The typical American Diet is also low in fruits, vegetables, whole grains, and healthy fats, which are the very foods that counteract the problems caused by excess salt, sugar, and saturated fats in the diet. We are a convenience culture that eats on the go, which often leads to processed rather than fresh food. In addition, the average American doesn’t vary the foods they eat, instead repeating the same foods and meals day after day. This repetition can significantly limit vitamins and nutrients, even when the foods are relatively healthy.
So what is this doing to our bodies? Its causing insulin resistance and elevated blood pressure not to mention increased weight gain. These problems can lead to diabetes and heart disease. Many of us don’t know that diabetes not only causes issues with the pancreas but it increases our risk for heart disease. People with type 2 diabetes are two to four times more likely to suffer from heart disease.
Sugar is One Culprit
The typical American diet is high in sugar. Americans often add sugar to everything; coffee, tea, bread, packaged fruits, juices, sodas, frozen meals, and many pre-packaged “healthy” foods. All this sugar causes insulin resistance. Insulin is a hormone made by the pancreas that helps sugar, known as glucose, leave the blood and enter cells to be used as fuel and or bodily functions.
With insulin resistance, glucose can’t enter the cells as easily. As a result, blood sugar levels rise even though the body is creating more and more insulin in an attempt to move the sugar out of the blood and into the cells. This causes high blood sugar.
Salt is Another Culprit
The typical American diet is also high in salt, known as sodium. Salt is added to most processed foods to improve the taste since they aren’t fresh. Manufacturers add salt to canned vegetables and beans, frozen foods, and even desserts. Our bodies need about 500 mg of sodium a day to function, yet the typical American eats about 3400 mg each day.
At that level, the kidneys have trouble filtering the excess sodium from the blood, causing the body to hold onto water to dilute the sodium. This water retention increases the volume of blood in the bloodstream, which means more work for the heart and more pressure on the blood vessels. Over time, the extra work and pressure cause high blood pressure.
If Sugar and Salt are Causing Problems What Should We Eat Instead?
Plenty of Fiber
Eating natural unprocessed foods high in fiber will help counteract excess sugar floating around in your body. Fiber also acts as a sponge to help absorb excess lipids as well. Excess lipids can lead to increased cholesterol, another cause of heart disease. Foods that are naturally high in fiber include; dark leafy greens, unpeeled fruits, veggies, and whole grains including oats and beans. Eating these foods are a few ways to get extra fiber in your diet.
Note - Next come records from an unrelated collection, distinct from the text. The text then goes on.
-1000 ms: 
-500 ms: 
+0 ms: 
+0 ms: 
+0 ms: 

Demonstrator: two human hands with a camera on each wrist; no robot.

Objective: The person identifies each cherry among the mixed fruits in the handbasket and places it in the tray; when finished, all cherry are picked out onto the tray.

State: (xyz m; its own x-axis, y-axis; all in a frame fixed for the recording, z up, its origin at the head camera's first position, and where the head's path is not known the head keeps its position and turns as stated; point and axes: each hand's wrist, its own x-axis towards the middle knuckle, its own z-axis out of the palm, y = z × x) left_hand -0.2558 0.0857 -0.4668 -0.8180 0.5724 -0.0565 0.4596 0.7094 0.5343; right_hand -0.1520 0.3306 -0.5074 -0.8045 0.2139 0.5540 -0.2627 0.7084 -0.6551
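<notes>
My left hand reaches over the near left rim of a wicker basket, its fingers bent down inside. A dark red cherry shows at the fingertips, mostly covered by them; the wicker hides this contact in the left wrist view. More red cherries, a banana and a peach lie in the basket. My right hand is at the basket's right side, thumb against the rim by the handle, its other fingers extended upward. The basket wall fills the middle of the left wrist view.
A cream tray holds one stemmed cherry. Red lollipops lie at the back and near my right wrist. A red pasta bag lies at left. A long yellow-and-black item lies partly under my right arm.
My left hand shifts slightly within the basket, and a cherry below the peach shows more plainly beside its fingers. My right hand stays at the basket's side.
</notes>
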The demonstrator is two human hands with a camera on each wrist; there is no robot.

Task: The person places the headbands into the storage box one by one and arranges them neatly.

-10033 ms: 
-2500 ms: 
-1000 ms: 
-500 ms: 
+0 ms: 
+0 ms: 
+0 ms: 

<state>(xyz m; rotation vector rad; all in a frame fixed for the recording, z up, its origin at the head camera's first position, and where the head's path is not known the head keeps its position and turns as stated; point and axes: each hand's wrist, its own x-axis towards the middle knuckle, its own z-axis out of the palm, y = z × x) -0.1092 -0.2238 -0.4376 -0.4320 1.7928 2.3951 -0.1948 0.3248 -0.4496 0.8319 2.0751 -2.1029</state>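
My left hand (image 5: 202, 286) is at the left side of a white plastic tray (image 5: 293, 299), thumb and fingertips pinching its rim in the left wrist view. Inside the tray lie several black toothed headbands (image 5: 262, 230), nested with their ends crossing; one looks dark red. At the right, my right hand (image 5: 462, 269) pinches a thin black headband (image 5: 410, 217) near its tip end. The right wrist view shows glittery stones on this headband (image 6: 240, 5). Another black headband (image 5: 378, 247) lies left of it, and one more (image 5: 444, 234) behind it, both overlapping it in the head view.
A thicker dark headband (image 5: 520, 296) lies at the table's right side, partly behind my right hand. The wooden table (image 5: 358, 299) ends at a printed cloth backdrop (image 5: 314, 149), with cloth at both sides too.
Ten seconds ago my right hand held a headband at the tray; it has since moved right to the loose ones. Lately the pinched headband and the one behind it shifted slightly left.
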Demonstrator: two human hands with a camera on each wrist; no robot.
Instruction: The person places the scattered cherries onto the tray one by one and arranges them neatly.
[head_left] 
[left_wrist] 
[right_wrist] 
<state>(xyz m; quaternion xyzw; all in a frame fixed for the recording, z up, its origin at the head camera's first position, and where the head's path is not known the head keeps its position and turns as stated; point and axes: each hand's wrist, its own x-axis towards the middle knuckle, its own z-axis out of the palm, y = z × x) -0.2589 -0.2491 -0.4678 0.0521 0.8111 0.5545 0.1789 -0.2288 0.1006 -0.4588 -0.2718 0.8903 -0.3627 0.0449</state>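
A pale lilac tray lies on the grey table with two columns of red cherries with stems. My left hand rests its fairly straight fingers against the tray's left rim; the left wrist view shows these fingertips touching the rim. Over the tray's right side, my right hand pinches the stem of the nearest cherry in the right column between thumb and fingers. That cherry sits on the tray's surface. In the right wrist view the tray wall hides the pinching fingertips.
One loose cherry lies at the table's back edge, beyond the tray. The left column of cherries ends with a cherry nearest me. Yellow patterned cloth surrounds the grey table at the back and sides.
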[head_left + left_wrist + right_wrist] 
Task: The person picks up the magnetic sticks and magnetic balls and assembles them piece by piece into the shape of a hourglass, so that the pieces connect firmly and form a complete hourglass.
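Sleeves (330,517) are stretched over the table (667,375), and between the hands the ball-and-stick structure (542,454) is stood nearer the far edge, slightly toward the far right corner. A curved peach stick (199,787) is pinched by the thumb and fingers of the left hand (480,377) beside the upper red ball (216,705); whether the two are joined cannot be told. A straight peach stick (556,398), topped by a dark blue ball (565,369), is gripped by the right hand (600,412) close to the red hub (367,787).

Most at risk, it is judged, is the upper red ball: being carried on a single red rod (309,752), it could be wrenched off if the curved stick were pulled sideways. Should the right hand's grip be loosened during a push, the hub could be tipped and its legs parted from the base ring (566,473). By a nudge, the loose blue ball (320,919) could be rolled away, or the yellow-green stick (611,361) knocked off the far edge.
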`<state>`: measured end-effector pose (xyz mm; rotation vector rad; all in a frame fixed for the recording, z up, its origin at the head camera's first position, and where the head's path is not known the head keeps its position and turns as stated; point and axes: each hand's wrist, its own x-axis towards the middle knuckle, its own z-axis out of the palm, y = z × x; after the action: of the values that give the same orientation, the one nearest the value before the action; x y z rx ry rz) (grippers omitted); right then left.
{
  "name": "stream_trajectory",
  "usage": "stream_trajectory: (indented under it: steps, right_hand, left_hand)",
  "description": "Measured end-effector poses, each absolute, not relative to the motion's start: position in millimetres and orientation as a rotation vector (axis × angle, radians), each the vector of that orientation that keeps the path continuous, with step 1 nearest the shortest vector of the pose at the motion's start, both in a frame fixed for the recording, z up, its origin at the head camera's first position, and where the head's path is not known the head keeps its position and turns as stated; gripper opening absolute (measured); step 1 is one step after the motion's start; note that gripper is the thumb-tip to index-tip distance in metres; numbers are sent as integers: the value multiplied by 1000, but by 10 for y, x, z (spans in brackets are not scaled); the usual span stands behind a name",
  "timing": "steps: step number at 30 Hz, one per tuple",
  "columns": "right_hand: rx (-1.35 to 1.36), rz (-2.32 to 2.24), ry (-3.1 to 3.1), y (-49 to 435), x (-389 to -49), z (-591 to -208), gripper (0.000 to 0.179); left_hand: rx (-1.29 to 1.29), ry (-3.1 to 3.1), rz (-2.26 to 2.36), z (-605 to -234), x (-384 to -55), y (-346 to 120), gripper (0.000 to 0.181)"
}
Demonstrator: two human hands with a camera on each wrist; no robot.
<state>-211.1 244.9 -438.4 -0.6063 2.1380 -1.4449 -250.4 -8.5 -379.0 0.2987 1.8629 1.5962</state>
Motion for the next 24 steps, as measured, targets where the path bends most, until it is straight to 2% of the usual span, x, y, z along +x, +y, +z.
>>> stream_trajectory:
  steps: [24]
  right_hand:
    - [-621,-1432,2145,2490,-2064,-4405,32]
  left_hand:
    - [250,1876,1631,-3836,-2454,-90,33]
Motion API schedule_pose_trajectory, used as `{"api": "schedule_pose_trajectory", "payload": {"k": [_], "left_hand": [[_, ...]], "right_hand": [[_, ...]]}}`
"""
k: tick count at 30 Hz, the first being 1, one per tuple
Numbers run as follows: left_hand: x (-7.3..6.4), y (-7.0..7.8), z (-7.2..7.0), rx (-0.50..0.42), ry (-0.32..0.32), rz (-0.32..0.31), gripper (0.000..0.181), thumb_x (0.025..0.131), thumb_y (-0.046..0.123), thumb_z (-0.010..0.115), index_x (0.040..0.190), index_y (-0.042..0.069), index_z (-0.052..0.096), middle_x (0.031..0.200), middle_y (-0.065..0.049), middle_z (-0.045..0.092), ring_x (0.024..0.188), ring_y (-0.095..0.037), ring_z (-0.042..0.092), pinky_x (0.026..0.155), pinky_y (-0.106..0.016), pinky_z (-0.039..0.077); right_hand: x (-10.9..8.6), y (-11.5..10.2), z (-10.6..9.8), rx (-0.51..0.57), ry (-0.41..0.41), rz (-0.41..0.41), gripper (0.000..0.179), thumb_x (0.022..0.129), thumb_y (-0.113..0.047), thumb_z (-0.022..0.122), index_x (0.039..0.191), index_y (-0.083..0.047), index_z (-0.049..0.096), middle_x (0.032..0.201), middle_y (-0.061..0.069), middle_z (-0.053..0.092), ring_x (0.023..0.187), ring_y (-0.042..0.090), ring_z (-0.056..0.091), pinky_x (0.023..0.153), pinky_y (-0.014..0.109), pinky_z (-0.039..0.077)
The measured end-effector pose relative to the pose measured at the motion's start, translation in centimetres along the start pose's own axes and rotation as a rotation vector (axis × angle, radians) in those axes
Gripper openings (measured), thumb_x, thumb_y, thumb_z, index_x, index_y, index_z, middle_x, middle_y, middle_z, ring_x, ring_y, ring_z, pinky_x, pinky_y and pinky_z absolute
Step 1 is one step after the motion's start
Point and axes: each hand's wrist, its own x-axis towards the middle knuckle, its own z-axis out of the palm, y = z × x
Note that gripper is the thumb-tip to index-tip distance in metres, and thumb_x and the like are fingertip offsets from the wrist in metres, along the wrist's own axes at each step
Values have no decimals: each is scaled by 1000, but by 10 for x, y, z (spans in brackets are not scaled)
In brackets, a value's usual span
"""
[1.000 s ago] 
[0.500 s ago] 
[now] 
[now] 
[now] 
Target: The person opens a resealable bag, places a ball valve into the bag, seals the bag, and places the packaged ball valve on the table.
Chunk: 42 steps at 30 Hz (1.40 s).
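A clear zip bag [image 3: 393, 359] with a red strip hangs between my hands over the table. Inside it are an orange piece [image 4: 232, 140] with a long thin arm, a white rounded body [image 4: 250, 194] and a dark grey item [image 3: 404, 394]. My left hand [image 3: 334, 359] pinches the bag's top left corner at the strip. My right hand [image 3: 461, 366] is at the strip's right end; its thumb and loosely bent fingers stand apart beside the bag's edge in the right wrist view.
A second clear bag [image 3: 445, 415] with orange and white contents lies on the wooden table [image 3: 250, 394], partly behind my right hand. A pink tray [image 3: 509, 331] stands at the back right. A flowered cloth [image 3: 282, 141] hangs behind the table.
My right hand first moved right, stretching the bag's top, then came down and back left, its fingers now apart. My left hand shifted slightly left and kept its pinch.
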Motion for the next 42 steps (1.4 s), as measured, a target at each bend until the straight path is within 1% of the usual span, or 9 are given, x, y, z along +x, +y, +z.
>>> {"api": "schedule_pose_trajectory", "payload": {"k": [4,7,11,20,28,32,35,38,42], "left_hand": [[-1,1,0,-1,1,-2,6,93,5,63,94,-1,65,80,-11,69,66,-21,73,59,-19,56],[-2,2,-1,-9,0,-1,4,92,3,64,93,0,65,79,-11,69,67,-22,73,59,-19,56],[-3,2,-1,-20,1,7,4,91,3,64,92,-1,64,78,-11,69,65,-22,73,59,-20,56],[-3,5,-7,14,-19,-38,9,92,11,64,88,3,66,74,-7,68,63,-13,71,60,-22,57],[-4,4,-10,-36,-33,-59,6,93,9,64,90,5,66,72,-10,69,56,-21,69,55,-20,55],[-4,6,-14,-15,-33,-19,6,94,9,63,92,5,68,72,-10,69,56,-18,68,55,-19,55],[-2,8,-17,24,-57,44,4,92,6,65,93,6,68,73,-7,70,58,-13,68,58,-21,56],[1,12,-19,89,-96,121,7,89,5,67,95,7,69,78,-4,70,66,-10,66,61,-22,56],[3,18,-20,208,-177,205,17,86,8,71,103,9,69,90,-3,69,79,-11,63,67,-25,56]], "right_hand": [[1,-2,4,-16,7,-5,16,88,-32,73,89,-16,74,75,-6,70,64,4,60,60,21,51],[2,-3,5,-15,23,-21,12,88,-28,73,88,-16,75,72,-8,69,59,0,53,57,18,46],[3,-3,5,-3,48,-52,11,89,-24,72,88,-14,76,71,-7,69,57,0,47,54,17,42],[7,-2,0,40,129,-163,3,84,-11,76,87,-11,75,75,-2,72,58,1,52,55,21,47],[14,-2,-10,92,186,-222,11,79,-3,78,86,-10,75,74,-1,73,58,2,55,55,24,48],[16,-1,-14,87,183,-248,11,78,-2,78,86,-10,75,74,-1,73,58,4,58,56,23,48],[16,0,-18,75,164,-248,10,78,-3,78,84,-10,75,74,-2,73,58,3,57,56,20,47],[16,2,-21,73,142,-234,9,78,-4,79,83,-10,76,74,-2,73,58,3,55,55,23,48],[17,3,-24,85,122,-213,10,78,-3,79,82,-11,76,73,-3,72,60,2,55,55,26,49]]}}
Plus they are all fresh unprocessed foods.
Eat Food that Promotes Heart Health and Lower Blood Pressure
Beets are rich in nitric oxide which studies show helps to promote lower blood pressure. Fatty fish is rich in Omega-3 and promotes a healthy cardiovascular system including healthy blood pressure and cholesterol levels as well as healthy arteries and heartbeat. Garlic is another food that is beneficial to the cardiovascular system.
Opt for Foods Lower in Sugar
Foods that are naturally high in protein tend to be lower in sugar unless they are processed. Reducing the amount of sugar in your diet can help reduce the risk of insulin resistance. Healthy meats, fish, and eggs typically don’t contain sugar and are packed with protein to help fill you up. Beans, nuts, and seeds are high in protein foods that are low in sugar. Fresh veggies only contain naturally occurring sugar plus most of them contain fiber to help counteract the sugar.
This post is not intended to substitute for medical advice or prescribed medication. Especially if you have special health needs or a special diet, consult a physician before undertaking any new diet or exercise plan.